• _Task description_:
Would you please repeat all of the data exactly, omitting the pictures?

• _Records provided_:

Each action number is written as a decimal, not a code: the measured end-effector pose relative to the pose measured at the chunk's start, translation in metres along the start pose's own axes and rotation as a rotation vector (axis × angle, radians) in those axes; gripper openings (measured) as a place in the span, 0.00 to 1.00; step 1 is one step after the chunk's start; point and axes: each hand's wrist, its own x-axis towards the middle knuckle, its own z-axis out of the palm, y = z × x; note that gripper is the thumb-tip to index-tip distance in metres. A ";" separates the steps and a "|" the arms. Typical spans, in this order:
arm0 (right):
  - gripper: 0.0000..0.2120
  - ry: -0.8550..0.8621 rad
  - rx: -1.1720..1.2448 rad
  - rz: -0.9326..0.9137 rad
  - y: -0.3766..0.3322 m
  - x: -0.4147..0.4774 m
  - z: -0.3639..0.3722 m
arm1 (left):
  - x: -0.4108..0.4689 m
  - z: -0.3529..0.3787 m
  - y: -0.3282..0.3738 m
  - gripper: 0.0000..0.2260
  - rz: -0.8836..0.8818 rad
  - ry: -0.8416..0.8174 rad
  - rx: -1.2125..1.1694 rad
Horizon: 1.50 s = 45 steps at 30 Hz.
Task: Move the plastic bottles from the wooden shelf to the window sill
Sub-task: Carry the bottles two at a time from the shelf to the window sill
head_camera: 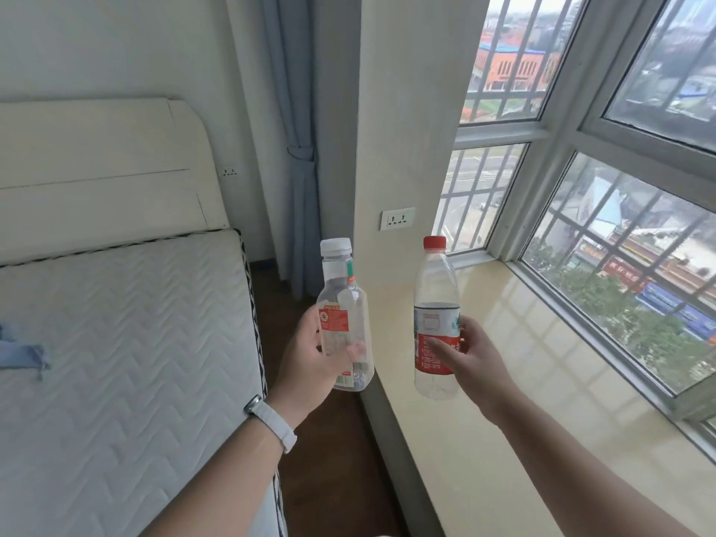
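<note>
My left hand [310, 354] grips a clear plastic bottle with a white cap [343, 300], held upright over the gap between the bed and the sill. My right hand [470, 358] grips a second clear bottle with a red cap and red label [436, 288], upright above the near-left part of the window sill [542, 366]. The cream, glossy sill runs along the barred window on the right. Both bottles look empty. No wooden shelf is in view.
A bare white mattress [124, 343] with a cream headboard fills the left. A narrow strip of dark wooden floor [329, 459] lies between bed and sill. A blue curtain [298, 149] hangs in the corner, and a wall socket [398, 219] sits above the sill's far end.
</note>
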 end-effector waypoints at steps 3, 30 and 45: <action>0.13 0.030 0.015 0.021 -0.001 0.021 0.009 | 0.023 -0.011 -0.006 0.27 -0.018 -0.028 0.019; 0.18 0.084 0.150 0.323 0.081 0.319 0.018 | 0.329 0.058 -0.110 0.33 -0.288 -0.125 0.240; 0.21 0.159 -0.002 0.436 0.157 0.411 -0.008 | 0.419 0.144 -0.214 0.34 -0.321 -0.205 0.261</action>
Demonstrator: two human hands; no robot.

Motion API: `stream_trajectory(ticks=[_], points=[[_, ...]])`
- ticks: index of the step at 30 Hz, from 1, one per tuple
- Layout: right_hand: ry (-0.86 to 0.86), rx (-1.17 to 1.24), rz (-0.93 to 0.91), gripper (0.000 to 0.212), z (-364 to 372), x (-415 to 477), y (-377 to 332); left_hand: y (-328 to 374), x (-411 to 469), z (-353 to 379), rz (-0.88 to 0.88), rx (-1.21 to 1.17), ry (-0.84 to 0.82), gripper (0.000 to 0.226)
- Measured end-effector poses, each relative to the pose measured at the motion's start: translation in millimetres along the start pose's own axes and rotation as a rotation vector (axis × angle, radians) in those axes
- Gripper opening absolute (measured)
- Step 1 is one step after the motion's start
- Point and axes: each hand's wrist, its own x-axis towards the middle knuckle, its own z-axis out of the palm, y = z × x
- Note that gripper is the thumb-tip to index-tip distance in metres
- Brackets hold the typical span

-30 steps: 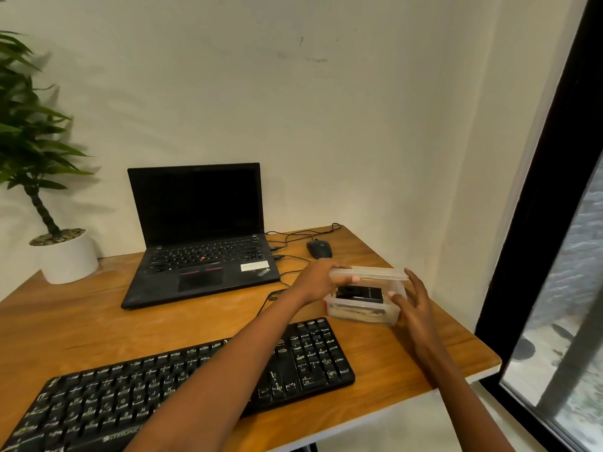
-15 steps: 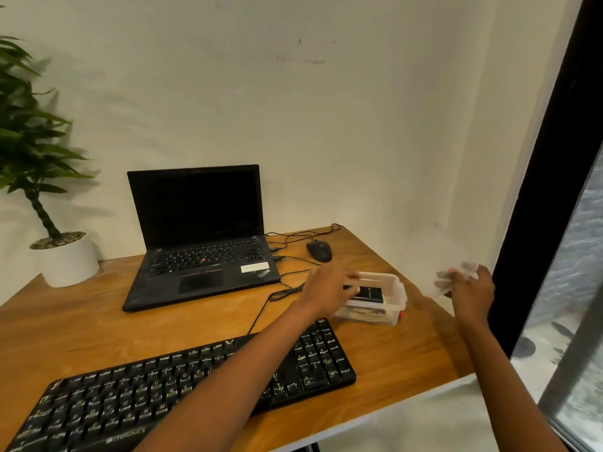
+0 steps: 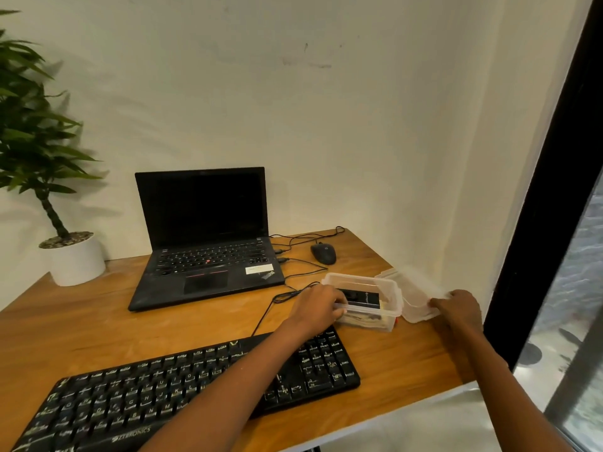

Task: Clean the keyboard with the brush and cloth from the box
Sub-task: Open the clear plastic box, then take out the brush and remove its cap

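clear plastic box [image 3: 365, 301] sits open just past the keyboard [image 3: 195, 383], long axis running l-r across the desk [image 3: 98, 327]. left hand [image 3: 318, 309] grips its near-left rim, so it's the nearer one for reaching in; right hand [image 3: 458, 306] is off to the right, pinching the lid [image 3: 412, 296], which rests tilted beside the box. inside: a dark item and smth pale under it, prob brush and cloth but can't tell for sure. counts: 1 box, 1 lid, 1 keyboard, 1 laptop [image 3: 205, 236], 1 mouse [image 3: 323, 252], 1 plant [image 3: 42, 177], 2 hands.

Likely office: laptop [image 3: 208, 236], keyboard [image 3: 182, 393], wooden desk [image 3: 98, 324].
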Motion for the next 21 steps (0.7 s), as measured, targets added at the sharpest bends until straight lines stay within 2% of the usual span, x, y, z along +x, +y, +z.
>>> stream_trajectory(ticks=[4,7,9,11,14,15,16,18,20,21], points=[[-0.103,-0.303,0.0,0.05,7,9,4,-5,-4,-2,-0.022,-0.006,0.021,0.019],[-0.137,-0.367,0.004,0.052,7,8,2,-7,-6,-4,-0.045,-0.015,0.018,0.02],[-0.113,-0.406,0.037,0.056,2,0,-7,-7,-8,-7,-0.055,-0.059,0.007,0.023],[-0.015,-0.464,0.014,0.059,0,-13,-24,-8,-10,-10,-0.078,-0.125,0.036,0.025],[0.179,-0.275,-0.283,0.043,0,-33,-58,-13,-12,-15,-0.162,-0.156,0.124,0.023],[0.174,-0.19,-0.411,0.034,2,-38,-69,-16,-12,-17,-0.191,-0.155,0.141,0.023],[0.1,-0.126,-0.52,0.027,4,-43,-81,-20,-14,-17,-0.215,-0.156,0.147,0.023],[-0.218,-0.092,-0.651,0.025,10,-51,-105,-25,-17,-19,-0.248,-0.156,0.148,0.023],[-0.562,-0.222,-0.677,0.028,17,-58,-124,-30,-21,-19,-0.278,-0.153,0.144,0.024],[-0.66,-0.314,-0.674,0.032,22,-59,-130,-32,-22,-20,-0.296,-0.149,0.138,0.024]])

• _Solution for this exercise_:
Each action number is written as a decimal, not a code: the measured end-effector pose relative to the pose measured at the chunk's start, translation in metres along the start pose's own axes and rotation as a rotation vector (axis × angle, radians) in those axes; gripper openings (measured) as a place in the span, 0.00 to 1.00; step 1 is one step after the chunk's start; point and axes: each hand's wrist, its own x-axis towards the middle knuckle, its own z-axis out of the palm, y = z × x; note that gripper is the thumb-tip to index-tip distance in metres. A ";" separates the steps and a "|" the arms. Typical spans, in this order:
arm0 (right):
  - gripper: 0.0000..0.2120
  - ry: -0.8550..0.8621 rad
  - rx: -1.1720..1.2448 rad
  - rz: -0.9326..0.9137 rad
  - y: -0.3766..0.3322 m
  - x: -0.4147..0.4774 m
  - z: -0.3639..0.3722 m
arm1 (left):
  - x: -0.4108..0.4689 m
  - z: -0.3529..0.3787 m
  - y: -0.3282..0.3738 m
  - gripper: 0.0000..0.2260
  - rz: -0.8836..0.8818 rad
  - ry: -0.8416..0.8174 rad
  - rx: -1.2125..1.1694 rad
Horizon: 1.50 s = 45 steps at 30 Hz.
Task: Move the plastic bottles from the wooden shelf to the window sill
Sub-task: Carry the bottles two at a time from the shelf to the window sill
head_camera: 
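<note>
My left hand [310, 354] grips a clear plastic bottle with a white cap [343, 300], held upright over the gap between the bed and the sill. My right hand [470, 358] grips a second clear bottle with a red cap and red label [436, 288], upright above the near-left part of the window sill [542, 366]. The cream, glossy sill runs along the barred window on the right. Both bottles look empty. No wooden shelf is in view.
A bare white mattress [124, 343] with a cream headboard fills the left. A narrow strip of dark wooden floor [329, 459] lies between bed and sill. A blue curtain [298, 149] hangs in the corner, and a wall socket [398, 219] sits above the sill's far end.
</note>
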 end-effector waypoints at steps 3, 30 and 45: <action>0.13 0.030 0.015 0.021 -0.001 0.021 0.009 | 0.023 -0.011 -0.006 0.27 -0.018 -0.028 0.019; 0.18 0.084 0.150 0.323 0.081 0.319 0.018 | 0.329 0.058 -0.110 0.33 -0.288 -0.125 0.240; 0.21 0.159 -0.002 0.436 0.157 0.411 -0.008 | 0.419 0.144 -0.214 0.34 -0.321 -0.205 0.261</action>
Demonstrator: two human hands; no robot.

Motion API: `stream_trajectory(ticks=[_], points=[[_, ...]])`
- ticks: index of the step at 30 Hz, from 1, one per tuple
- Layout: right_hand: ry (-0.86 to 0.86), rx (-1.17 to 1.24), rz (-0.93 to 0.91), gripper (0.000 to 0.212), z (-364 to 372), x (-415 to 477), y (-377 to 332); left_hand: y (-328 to 374), x (-411 to 469), z (-353 to 379), rz (-0.88 to 0.88), rx (-1.21 to 1.17), ry (-0.84 to 0.82), gripper (0.000 to 0.226)
- Measured end-effector poses, each relative to the pose measured at the motion's start: translation in millimetres along the start pose's own axes and rotation as a rotation vector (axis × angle, radians) in those axes
- Gripper opening absolute (measured)
- Step 1 is one step after the motion's start
- Point and axes: each hand's wrist, its own x-axis towards the middle knuckle, its own z-axis out of the palm, y = z × x
- Note that gripper is the thumb-tip to index-tip distance in metres
- Brackets hold the typical span

-30 steps: 
-15 steps: 
+0 steps: 

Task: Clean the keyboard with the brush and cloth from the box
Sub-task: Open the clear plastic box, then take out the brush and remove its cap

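clear plastic box [image 3: 365, 301] sits open just past the keyboard [image 3: 195, 383], long axis running l-r across the desk [image 3: 98, 327]. left hand [image 3: 318, 309] grips its near-left rim, so it's the nearer one for reaching in; right hand [image 3: 458, 306] is off to the right, pinching the lid [image 3: 412, 296], which rests tilted beside the box. inside: a dark item and smth pale under it, prob brush and cloth but can't tell for sure. counts: 1 box, 1 lid, 1 keyboard, 1 laptop [image 3: 205, 236], 1 mouse [image 3: 323, 252], 1 plant [image 3: 42, 177], 2 hands.

Likely office: laptop [image 3: 208, 236], keyboard [image 3: 182, 393], wooden desk [image 3: 98, 324].
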Motion for the next 21 steps (0.7 s), as measured, targets added at the sharpest bends until straight lines stay within 2% of the usual span, x, y, z along +x, +y, +z.
>>> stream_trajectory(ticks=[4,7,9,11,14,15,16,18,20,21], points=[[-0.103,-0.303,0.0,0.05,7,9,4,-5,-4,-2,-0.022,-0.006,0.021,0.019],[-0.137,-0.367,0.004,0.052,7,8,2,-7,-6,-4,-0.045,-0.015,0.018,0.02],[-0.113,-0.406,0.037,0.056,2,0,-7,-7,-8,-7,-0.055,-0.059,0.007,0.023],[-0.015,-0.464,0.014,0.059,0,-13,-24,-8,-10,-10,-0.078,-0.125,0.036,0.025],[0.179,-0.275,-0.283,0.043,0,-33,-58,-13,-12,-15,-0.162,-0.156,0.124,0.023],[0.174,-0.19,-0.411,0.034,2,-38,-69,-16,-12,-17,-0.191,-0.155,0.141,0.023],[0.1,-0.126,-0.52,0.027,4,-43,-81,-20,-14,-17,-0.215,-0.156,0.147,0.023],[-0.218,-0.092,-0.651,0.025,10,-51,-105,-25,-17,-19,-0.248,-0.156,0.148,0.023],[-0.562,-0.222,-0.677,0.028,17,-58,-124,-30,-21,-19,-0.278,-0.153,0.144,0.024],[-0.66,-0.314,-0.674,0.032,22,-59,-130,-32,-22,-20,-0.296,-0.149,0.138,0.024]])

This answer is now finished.